Thursday, November 12, 2009

Ever since October of '08, right around the time I began this blog, I had lost my job, and the rest has been downhill from then on, financially speaking. You've listened to it all. The boring. The tedious. The depressing. My life has been on this crazy sinking ship, and I realize that everyone in our nation is experiencing the vibrations and repercussions of an economy in deep trouble. The city I live in is so competitive and hard for finding work in, and the economic collapse has trickled down to the bottom making it difficult to get hired at a restaurant even. I went through two interviews for a waitressing job about a week ago and am not being offered it. The company in Portland has not followed up with me. I have no other job leads here. I have submitted my resume to countless companies, restaurants, and other places every single day. What is a girl to do?? I've now resigned to looking for a truly crappy job. Like being a cashier at somewhere like... Target or Walmart. I cringe at the thought.
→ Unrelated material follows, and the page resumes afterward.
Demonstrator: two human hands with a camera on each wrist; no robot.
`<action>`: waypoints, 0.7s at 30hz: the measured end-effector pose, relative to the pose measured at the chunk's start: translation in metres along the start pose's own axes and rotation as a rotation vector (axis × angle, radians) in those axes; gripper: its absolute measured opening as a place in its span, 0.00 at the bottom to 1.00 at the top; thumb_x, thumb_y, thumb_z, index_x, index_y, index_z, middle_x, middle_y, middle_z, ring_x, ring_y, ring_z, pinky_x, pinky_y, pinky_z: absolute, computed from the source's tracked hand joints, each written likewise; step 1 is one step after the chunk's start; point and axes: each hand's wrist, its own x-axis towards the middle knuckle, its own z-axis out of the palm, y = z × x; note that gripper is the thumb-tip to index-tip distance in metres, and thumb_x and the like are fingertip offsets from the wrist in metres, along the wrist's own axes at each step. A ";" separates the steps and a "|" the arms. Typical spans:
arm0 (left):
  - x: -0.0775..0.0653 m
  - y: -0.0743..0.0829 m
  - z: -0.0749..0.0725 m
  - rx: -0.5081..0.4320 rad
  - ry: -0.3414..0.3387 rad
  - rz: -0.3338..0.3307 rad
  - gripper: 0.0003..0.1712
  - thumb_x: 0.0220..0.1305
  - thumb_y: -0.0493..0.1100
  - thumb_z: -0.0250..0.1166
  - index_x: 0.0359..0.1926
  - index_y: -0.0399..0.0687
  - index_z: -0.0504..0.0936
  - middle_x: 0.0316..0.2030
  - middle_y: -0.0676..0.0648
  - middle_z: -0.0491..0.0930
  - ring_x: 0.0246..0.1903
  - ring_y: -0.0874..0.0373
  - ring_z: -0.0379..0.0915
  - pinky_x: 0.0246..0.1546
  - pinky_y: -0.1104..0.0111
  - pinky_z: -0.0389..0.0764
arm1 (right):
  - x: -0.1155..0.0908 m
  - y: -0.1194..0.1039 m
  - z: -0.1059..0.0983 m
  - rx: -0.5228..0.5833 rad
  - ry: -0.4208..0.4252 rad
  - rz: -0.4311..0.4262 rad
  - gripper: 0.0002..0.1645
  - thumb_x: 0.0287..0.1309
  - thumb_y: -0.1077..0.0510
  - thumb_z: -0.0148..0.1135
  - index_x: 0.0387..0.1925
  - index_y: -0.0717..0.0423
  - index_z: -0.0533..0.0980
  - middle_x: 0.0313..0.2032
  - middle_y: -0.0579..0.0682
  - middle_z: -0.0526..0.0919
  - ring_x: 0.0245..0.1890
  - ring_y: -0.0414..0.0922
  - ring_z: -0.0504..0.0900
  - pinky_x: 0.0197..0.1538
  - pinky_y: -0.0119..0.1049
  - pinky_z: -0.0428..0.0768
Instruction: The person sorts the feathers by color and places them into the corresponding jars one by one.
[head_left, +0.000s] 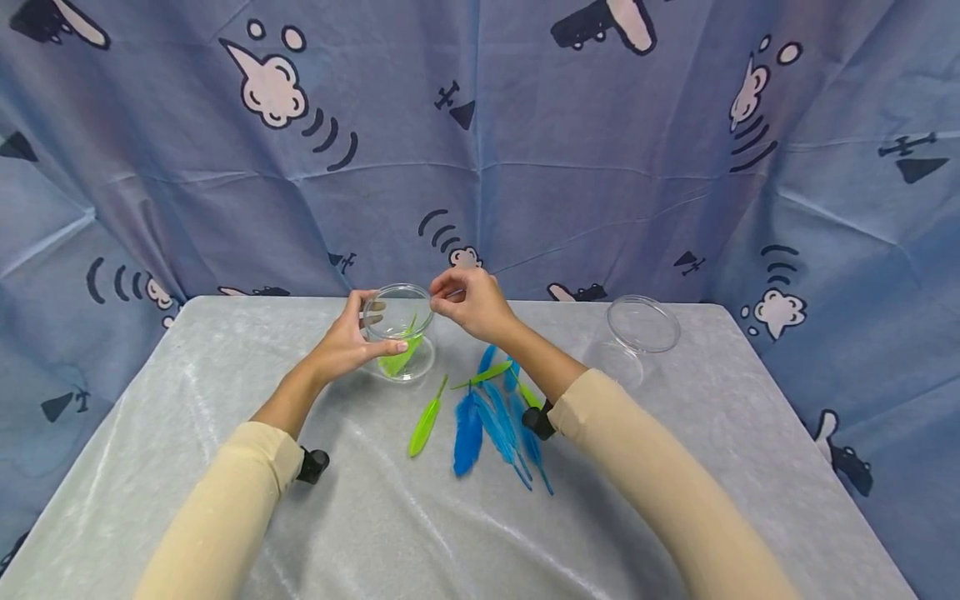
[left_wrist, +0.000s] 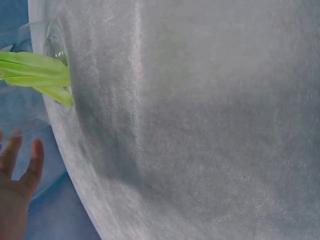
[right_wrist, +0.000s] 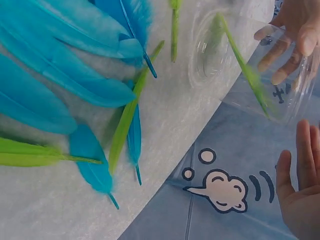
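Probably the clear jar (head_left: 397,325), clamped in the left hand (head_left: 349,337) beside the right hand (head_left: 472,304), is light, slippery, best held round its wall; the right's closure I cannot tell.

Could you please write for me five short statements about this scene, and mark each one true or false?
1. The left hand holds a clear jar. True.
2. Blue feathers fill this jar. False: the green feathers are inside; the blue ones lie on the cloth.
3. A second clear container stands on the right side in the head view. True.
4. The right hand touches that second container. False: it is at the rim of the held jar.
5. A loose green feather lies left of the blue feathers in the head view. True.
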 end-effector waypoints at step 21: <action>-0.002 0.001 0.000 0.020 -0.003 -0.006 0.58 0.55 0.53 0.76 0.75 0.49 0.47 0.72 0.38 0.56 0.72 0.36 0.52 0.65 0.45 0.66 | -0.047 0.076 -0.039 -0.097 -0.114 0.267 0.15 0.59 0.59 0.71 0.44 0.64 0.81 0.37 0.55 0.86 0.36 0.47 0.84 0.40 0.37 0.81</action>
My parents live ten minutes away from me in this city and I've been at that point of discussing moving back in with them until I'm back on my feet. My father said, "We have our lives here and you can't expect to just walk back in. Don't you have friends you can live with? We really don't want you to move back here. What is appalling is that you're almost 30 and you can't even support yourself." That was the icing on the cake, dear readers. I think it is appalling that my parents are acting like this. I think it is appalling that my parents would not expect for me to stay with them. I think it is appalling to have a family like that. I think it is unacceptable. Memories from three decades flashed through me.

My father trying to hit me at age 15 and knocking down my furniture. My mother telling me to stop making up lies about him doing this to me. Her venomous words my whole life. My father calling me "pig!" Both of them mocking my weight gain in college. "Look at you - you're practically bursting out of your jeans. You think you're going to get a boyfriend looking like that?" Coming out to them in college. "We are so, so disappointed in you. It is unnatural. It is sick. You are obviously severely depressed and cannot take the rejection from men. You need psychological counseling. You think being a lesbian is so hip, huh? It's not. You'll never be able to hold down a job. We will never accept this. Never."

More bad memories and terrible words that have been flung at me over the years. It has been a continual pattern year after year. I'm grateful that I'm escaping and that I have a whole network of caring and compassionate friends. I have decided to end the relationship with my parents. I'm not sure if I want to not have contact with them for several years or if that will be an indefinite reality. What I do know is that I am disappearing from their lives. Goodbye. Hasta la vista. Ta ta. I feel this great freedom mixed with tristesse. Severing ties with your parents is a serious life decision, and from here on out, my parents are no more. They are these people I used to know. Last night, I could not stop the tears. My friend J lifted my spirits by taking me to see Anais Mitchell perform at the Cactus Cafe. Watching her live was magical. Her positive energy, voice, and laughter healed me for awhile. I want to start playing music like Anais does. The unbelievable cool part about it was that J personally knows her and was able to introduce me to her. Music has a powerful effect on my spirit.

After the show, my GBF picked me up in his car and treated me to wine and hors d'heuvres at Justine's, a new French restaurant that is open until 1:30 a.m. We had glasses of red wine and shared a plate of white asparagus in garlic butter sauce. My GBF was so sweet. "To unemployment," he said, toasting his wine glass to mine, "and to better times." I submitted my resume in case there is an opening for a server. O. I would love to work at a restaurant like Justine's. He heard the whole story about my ass hole parents and was in disbelief. I'm strong, smart, and not a fragile little being in need of protection, however, I appreciate the understanding from friends. I wish that I were not in between a rock and a hard place. One day soon I'm gonna get out and have everyone over for punch.